A New Methodology for Error Detection and Data Completion in a Large Historical Catalogue Based on an Event Ontology and Network Analysis
The catalogue of Historical Hebrew Manuscripts, curated by the National Library of Israel, represents the largest collection in the world of over 130,000 Hebrew manuscripts that survived through the last millennium and are currently spread off in a variety of institutions all over the globe. The catalogue was created by many different classifiers during the long period of some 70 years. As a result, many of the fields are inconsistent and unorganized (Zhitomirsky-Geffet and Prebor, 2016).

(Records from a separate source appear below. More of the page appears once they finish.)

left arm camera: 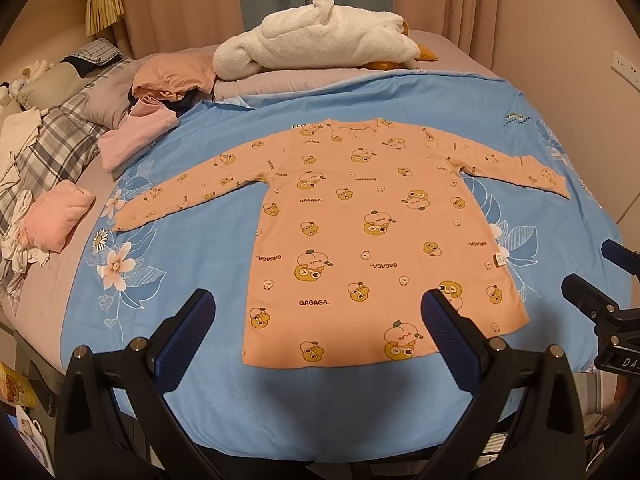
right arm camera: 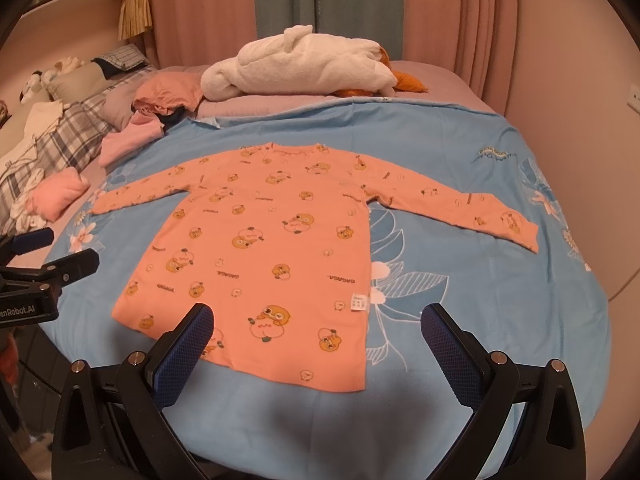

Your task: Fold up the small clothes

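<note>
**Shirt laid flat, both tools released**

Where the blue floral sheet [left arm camera: 192, 264] covers the bed, a peach long-sleeved shirt [left arm camera: 372, 224] printed with cartoon figures and "GAGAGA" lies flat at the centre of both frames, sleeves spread to either side, neckline toward the top of the frame.

Left wrist view: the left tool [left arm camera: 316, 320] is released, fingers wide apart and holding nothing, above the hem at the lower centre. The right tool [left arm camera: 592, 276] shows at the right edge. A small label [left arm camera: 499, 259] sits on the shirt's right side seam.

Right wrist view: the right tool [right arm camera: 316, 332] is likewise released and empty at the lower centre, its left finger over the hem, its right finger over bare sheet. The left tool [right arm camera: 52, 252] shows at the left edge. Only this view shows the shirt's right sleeve cuff [right arm camera: 524, 236] with clear sheet beyond it.

Both views show a white plush toy [left arm camera: 320, 40] at the top centre, a heap of pink clothes [left arm camera: 160, 88] at the upper left, and a folded pink item [left arm camera: 56, 216] at the left.
</note>
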`<state>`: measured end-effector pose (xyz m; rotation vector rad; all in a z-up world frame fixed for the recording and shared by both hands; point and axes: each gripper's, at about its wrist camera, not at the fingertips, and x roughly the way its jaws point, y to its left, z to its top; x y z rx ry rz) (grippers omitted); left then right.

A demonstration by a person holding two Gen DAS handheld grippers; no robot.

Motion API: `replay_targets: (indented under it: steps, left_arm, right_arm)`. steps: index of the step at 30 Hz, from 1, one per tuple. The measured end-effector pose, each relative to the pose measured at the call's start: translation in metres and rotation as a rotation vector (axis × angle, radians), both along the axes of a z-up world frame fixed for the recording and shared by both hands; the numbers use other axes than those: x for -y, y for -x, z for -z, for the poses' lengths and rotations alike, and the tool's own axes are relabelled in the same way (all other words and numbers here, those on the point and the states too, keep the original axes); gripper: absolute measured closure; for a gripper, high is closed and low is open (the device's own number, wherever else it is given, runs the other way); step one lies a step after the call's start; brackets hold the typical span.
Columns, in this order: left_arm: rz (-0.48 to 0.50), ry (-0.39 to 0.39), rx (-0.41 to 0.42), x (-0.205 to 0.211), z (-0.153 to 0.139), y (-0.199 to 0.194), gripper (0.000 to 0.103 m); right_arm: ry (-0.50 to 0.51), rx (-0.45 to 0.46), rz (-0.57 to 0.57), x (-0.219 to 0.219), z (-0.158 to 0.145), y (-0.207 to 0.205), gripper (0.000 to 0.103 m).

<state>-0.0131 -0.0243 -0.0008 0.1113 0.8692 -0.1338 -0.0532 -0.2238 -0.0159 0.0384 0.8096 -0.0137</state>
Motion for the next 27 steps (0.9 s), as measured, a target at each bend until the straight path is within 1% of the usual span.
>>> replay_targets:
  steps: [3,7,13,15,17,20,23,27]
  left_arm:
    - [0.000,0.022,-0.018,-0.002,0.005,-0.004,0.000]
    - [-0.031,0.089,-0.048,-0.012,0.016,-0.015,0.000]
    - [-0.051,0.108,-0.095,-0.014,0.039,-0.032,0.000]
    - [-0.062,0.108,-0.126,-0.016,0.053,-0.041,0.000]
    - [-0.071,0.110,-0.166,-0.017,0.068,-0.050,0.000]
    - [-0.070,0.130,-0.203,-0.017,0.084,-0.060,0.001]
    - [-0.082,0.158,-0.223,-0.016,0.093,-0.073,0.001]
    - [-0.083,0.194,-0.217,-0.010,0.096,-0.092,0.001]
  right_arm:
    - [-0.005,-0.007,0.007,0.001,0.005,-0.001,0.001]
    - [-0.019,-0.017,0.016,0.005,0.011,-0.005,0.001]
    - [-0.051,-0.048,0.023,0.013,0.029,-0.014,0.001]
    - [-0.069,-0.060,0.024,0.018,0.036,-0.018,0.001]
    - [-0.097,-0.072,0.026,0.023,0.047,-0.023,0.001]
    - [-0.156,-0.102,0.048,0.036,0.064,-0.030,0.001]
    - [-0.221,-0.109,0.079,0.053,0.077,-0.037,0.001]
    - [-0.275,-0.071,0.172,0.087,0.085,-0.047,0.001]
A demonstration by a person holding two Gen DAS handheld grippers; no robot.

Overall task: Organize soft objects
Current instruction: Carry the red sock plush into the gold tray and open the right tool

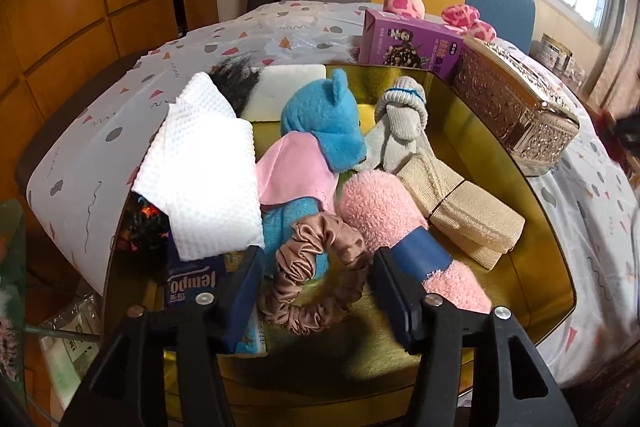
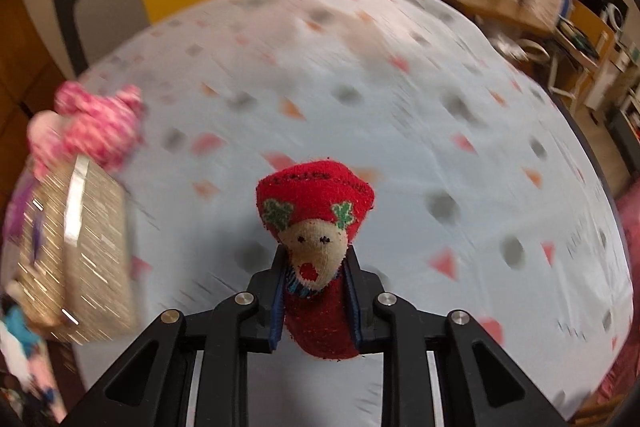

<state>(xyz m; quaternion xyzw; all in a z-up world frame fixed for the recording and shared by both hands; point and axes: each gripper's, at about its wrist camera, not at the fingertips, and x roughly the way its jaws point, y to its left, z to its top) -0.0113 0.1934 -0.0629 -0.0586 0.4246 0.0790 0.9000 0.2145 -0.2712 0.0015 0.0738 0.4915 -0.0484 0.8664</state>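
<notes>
Tray (image 1: 500,163): glossy gold metal, brushed floor, mirror-like walls. Scrunchie (image 1: 316,279): shiny satin, brown-pink, gathered. Pink sock (image 1: 372,203): fuzzy, nubby knit. White cloth (image 1: 200,163): matt waffle weave. Blue toy (image 1: 324,123): soft fleece. Beige band (image 1: 460,207): ribbed woven elastic. Box (image 1: 516,111): embossed metal, shiny. Carton (image 1: 408,43): printed purple cardboard. Red sock (image 2: 316,227): fluffy knit, matt, stitched face. Surface cover (image 2: 400,107): smooth printed sheet, slight sheen.

Crowded gold tray (image 1: 500,163) (metal box (image 1: 516,107) beside)
</notes>
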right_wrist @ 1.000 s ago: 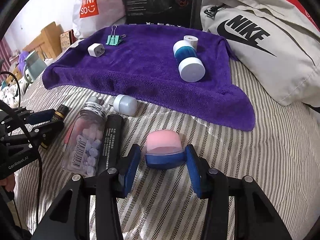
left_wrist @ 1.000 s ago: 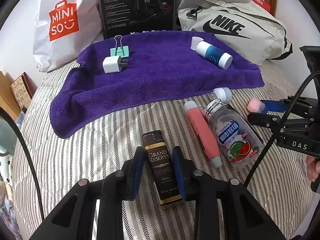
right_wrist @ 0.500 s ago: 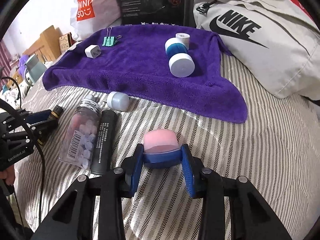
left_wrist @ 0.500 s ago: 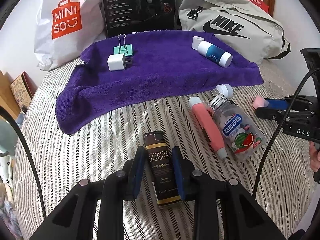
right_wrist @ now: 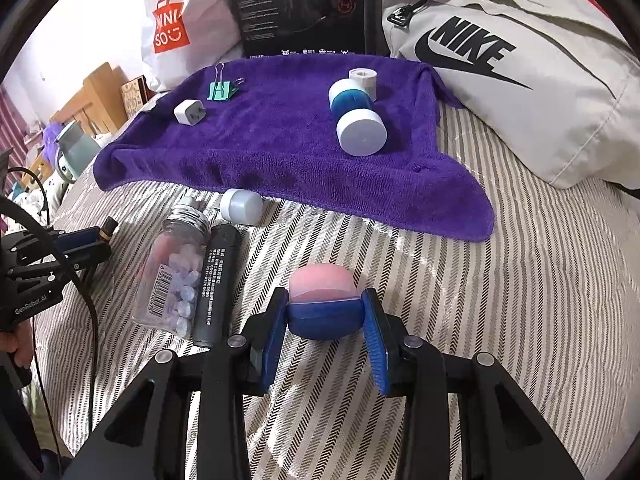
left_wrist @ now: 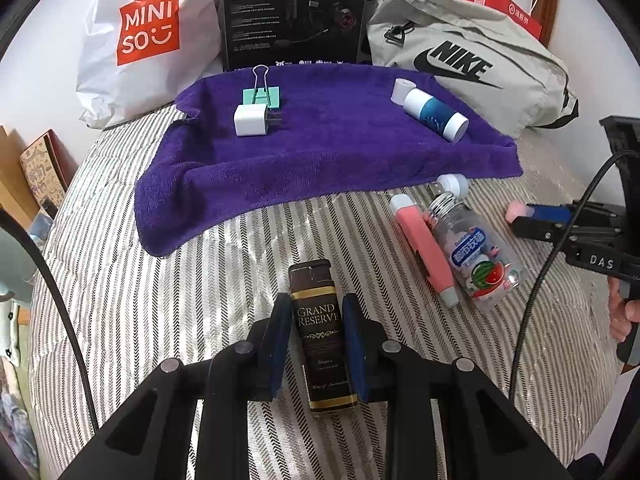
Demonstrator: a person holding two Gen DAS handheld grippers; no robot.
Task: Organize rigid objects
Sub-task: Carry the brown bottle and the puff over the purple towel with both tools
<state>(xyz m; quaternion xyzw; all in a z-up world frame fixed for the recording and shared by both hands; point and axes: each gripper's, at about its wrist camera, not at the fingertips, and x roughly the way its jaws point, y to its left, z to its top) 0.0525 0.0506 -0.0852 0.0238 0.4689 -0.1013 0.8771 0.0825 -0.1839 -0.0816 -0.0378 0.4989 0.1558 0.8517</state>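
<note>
1. A bed (left_wrist: 160,320) with a striped grey and white cover fills both views; a pale wall rises behind it, and wooden furniture (right_wrist: 92,96) stands off the bed's left side.
2. Along the far edge lean a grey sports bag (left_wrist: 472,60), a white shopping bag (left_wrist: 148,36), a black box (left_wrist: 296,12) and a red paper bag (left_wrist: 500,8).
3. A purple towel (left_wrist: 320,160) lies spread over the far half of the cover.
4. On the towel rest a blue and white tube (left_wrist: 434,114) with a small white roll (left_wrist: 401,90) touching its far end, a white charger plug (left_wrist: 250,120) and a green binder clip (left_wrist: 262,94) just behind it.
5. On the bare cover near the towel's front edge lie a clear candy bottle (left_wrist: 476,256), a pink-backed stick (left_wrist: 424,248) alongside it, and a white cap (left_wrist: 454,184).
6. The left gripper (left_wrist: 316,344) is closed on a dark brown lighter (left_wrist: 320,336), both pads against its sides.
7. The right gripper (right_wrist: 326,320) clamps a pink and blue case (right_wrist: 324,300) just above the cover.
</note>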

Moreover, a deeper examination of the data reveals missing and incorrect information (e.g. manuscripts with unknown date and place of writing). This missing and incorrect information poses a great pitfall for researchers who need reliable data to base their research on (Hric et al., 2016).

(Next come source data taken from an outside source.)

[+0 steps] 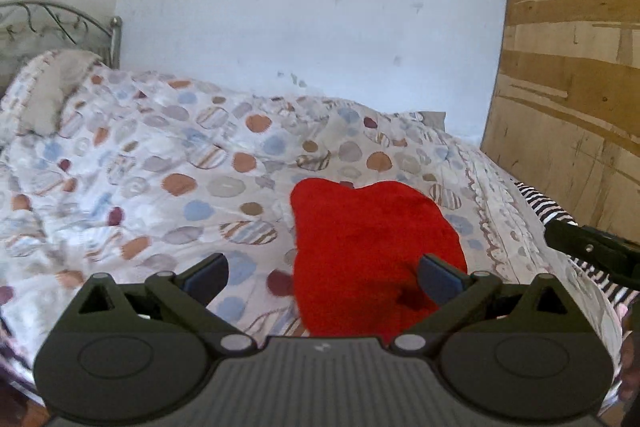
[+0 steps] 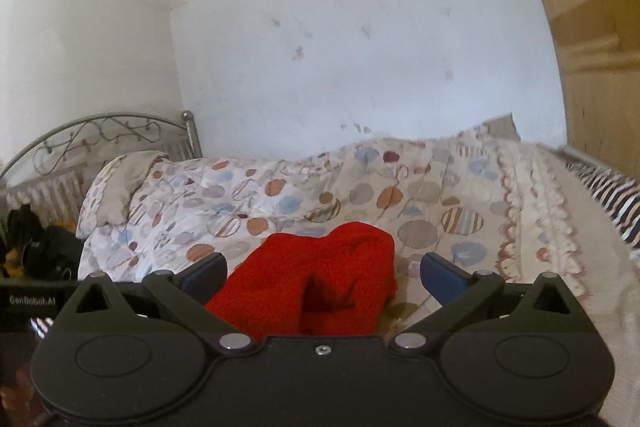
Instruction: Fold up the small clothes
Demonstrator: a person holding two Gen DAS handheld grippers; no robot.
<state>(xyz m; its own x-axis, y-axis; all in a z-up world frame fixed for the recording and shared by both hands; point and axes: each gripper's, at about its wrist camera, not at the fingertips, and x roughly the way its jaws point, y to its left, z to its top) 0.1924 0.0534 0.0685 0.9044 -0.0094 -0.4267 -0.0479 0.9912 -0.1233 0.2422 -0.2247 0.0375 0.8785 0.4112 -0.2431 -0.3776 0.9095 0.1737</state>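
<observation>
On spotted bedspread by white wall: red garment; both jaws wide, empty.

Soft, even daylight fills both views, washing the white wall pale and leaving only faint shadows in the folds of the bedspread. Fisheye bending curves the wall's edges, and everything beside it smears with motion blur.

- Your left gripper: jaws wide apart, nothing btwn them.
- Red garment lies on bed, just ahead, w/ dotted cover.
- Striped cloth at bed's right edge; other gripper pokes in there.
</observation>
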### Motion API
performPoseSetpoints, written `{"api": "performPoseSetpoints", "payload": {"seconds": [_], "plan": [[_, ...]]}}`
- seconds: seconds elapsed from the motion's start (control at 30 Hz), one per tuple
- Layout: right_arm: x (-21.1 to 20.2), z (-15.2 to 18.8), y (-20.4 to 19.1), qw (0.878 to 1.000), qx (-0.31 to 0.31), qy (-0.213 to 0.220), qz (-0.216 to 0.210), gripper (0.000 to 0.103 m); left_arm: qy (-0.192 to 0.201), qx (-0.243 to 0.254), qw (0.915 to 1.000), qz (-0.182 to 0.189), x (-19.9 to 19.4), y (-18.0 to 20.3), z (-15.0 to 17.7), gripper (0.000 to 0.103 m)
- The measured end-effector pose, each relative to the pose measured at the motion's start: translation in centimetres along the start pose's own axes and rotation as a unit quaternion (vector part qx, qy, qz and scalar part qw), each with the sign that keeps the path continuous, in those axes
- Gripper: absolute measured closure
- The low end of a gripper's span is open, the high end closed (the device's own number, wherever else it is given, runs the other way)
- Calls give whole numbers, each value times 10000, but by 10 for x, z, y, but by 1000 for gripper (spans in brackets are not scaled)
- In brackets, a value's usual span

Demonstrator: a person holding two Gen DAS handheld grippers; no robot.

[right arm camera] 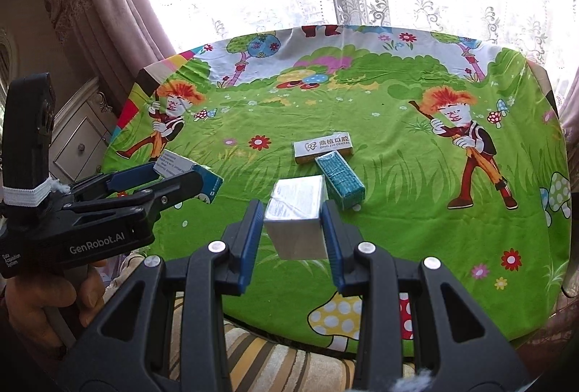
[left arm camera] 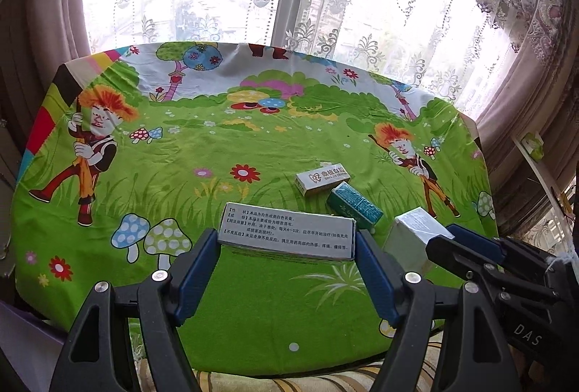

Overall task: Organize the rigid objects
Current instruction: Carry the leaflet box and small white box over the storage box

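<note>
From the left wrist view, the left gripper (left arm camera: 287, 240) is clamped on the two short ends of a flat medicine box (left arm camera: 286, 235) with printed text on top, holding it just above the cartoon tablecloth (left arm camera: 181, 153). A grip across the ends of thin card looks risky to me: squeeze harder and it may buckle, ease off and it may swing down. Ahead lie a white dental box (left arm camera: 322, 179) and a teal box (left arm camera: 354, 205), touching at a corner.

From the right wrist view, the right gripper (right arm camera: 292, 229) pinches a silvery white box (right arm camera: 295, 216) by its sides, tilted and apparently lifted. It sits just beside the teal box (right arm camera: 340, 180), so lowering it carelessly could knock that box and the dental box (right arm camera: 323, 147) out of line. The two grippers are near each other and could collide.
</note>
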State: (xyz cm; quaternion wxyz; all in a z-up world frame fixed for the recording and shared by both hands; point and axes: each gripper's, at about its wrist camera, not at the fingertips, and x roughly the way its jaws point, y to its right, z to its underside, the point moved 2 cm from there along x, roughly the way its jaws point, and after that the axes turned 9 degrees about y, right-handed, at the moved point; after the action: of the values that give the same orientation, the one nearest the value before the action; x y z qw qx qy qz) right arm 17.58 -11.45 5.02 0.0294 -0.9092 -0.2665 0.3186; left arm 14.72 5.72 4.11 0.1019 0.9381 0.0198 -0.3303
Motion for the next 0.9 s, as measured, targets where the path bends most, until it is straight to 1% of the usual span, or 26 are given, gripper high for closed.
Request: {"api": "performPoseSetpoints", "payload": {"seconds": [0.23,0.5,0.73,0.9], "plan": [[-23,-4,-39,9993,-264,114,-226,65,270,-262,9992,-97,-46,-28,4,27],[-45,8,-97,9959,-592,26,-686,65,531,-606,9959,-407,-106,-78,23,27],[-59,25,-164,9871,-1023,-172,-1219,65,768,-921,9899,-761,-157,-131,49,27],[-65,41,-217,9764,-1455,-322,-1561,65,869,-1224,9813,-1202,-188,-180,71,27]]}}
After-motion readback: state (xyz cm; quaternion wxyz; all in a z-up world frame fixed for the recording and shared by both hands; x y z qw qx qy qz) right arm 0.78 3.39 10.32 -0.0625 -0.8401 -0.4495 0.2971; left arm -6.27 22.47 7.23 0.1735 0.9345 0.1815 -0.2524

In this paper we present a novel approach for completion and correction of historical data from a large manuscript catalogue based on an event-based ontology and network communities' analysis. To resolve data inconsistencies in the catalogue, in the previous study we proposed an event-based ontology model (Zhitomirsky-Geffet and Prebor, 2016). The ontology model is shown in Figure 1.
Figure 1: Ontology model of the manuscript data.
The proposed methodology comprises the following stages:
- Extraction of ontological entities from the catalogue data and ontology construction;
- Building networks of ontological entities based on direct and indirect ontological relationships between these entities, e.g. a network of censors who participated in the common Manuscript Censorship Events, or a bipartite network of manuscripts and people related to them through some events;
- Automatic community identification in the constructed networks (Blondel et al., 2008);
- Outlier detection among the related events in the network or in the closest community, i.e. if the manuscript creation event’s date is later than its censorship event’s date;
- Semi-automatic inference of missing data based on the ontological relationships and communities in the network, e.g. inferring a censor/author's missing time and place of living from the corresponding data of his peers in the community.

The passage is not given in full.